== Task prompt ==
In exact form, please repeat the records from their opening line down to the line with "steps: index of", including that line.

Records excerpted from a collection
•••••

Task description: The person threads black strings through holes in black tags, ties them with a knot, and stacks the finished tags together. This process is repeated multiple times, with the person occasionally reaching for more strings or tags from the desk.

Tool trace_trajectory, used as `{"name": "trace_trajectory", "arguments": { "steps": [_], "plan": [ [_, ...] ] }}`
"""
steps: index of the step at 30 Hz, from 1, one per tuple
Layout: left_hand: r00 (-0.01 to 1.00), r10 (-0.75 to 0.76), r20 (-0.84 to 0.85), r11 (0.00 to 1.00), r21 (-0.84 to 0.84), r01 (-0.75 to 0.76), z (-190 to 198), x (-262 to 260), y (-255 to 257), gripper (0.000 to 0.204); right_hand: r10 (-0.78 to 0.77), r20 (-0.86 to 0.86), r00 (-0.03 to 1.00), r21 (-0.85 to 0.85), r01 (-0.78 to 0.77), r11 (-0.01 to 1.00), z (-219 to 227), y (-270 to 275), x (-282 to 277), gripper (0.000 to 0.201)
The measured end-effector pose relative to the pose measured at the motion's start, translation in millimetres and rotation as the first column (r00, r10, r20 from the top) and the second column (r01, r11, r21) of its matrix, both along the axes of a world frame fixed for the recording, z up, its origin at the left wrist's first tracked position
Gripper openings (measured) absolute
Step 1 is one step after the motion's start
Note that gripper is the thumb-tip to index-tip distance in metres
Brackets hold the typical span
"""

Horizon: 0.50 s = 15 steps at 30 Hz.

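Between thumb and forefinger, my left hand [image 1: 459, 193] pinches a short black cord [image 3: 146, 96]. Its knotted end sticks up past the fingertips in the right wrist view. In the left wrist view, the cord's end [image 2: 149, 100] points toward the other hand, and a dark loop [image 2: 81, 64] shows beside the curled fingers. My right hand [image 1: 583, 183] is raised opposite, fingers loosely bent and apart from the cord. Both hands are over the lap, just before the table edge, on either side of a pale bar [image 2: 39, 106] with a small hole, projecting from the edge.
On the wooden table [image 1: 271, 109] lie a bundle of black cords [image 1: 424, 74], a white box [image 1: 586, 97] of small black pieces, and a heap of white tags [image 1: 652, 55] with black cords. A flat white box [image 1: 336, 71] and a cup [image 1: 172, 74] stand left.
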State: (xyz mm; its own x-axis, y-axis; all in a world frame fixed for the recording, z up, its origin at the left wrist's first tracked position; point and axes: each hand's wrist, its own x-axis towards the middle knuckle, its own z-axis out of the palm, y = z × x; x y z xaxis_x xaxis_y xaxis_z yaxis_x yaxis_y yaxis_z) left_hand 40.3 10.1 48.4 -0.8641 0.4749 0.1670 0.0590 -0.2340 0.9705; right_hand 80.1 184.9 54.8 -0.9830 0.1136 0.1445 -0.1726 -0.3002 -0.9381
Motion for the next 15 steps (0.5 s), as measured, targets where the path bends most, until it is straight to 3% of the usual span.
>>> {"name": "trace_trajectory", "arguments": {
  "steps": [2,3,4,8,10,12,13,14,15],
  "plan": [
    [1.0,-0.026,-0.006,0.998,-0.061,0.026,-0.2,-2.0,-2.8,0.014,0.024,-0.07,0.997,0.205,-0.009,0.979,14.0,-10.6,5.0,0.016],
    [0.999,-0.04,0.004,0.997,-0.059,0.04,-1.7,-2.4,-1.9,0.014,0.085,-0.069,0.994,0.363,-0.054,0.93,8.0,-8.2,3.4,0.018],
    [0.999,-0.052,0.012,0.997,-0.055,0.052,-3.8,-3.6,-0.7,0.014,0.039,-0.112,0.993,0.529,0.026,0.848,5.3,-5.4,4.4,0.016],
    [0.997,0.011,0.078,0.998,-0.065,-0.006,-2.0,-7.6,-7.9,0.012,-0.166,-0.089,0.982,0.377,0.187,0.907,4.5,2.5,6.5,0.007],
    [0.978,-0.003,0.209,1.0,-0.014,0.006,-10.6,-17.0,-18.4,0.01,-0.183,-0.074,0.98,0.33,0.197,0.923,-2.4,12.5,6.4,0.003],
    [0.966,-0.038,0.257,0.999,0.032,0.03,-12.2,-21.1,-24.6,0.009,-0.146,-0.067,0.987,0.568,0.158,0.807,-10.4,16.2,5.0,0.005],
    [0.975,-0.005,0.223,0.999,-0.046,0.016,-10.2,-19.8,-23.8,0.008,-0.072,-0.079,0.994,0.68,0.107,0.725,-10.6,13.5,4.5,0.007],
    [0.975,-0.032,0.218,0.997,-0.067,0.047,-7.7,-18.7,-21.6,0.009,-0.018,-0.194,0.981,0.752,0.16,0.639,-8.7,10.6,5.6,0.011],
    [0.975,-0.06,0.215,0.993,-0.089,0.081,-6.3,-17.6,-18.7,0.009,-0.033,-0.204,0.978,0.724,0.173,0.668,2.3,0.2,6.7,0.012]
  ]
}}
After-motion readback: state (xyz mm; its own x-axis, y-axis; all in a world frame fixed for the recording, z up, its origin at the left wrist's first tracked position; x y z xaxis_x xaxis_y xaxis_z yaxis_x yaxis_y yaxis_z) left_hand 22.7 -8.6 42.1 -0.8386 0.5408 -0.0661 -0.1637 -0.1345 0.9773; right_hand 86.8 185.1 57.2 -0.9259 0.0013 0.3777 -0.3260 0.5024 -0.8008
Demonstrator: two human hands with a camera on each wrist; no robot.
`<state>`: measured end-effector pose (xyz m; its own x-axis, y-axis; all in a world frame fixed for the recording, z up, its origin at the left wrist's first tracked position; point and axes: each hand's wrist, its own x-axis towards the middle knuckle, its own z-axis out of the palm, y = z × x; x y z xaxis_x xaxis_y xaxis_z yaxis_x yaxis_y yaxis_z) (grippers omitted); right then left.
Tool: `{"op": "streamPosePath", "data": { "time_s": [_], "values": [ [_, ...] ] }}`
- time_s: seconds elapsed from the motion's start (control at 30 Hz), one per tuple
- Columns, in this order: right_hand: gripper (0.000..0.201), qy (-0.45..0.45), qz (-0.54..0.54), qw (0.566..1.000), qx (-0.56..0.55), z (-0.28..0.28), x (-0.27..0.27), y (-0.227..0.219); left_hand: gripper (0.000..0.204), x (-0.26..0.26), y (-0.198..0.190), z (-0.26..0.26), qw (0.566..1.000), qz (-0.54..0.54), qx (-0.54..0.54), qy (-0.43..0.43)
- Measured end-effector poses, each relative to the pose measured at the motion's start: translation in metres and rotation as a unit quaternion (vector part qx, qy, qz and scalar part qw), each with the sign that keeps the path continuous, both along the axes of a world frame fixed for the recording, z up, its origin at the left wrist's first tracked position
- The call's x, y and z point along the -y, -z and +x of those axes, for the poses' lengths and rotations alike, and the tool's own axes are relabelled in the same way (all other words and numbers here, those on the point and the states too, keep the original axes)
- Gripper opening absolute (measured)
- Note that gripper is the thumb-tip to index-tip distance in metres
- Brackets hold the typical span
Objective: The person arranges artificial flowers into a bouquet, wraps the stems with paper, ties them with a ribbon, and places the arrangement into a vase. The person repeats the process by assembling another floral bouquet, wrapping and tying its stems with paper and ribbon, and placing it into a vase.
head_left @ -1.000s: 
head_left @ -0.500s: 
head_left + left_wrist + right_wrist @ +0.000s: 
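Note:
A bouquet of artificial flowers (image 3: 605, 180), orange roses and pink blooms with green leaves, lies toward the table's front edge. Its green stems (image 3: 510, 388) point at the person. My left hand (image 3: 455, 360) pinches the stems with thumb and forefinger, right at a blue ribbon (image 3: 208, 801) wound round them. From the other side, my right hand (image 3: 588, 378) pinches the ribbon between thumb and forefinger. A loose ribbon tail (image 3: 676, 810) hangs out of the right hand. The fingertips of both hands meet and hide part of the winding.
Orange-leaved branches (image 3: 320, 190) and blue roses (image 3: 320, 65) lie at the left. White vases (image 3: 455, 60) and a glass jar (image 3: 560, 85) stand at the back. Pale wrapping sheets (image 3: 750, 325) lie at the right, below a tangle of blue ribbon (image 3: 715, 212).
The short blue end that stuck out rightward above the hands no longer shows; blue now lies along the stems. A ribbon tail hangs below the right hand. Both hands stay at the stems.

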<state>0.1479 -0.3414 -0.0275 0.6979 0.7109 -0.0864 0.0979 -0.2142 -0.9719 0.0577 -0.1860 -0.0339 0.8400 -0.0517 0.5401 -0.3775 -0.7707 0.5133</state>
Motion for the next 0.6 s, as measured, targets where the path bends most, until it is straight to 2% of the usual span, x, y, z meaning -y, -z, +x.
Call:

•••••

== Exercise solution ==
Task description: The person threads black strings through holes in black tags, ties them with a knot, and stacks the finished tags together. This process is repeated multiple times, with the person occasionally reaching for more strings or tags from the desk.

Tool trace_trajectory, used as `{"name": "trace_trajectory", "arguments": { "steps": [_], "plan": [ [_, ...] ] }}`
"""
steps: index of the step at 30 Hz, from 1, one per tuple

The exercise is done, and nothing more is needed.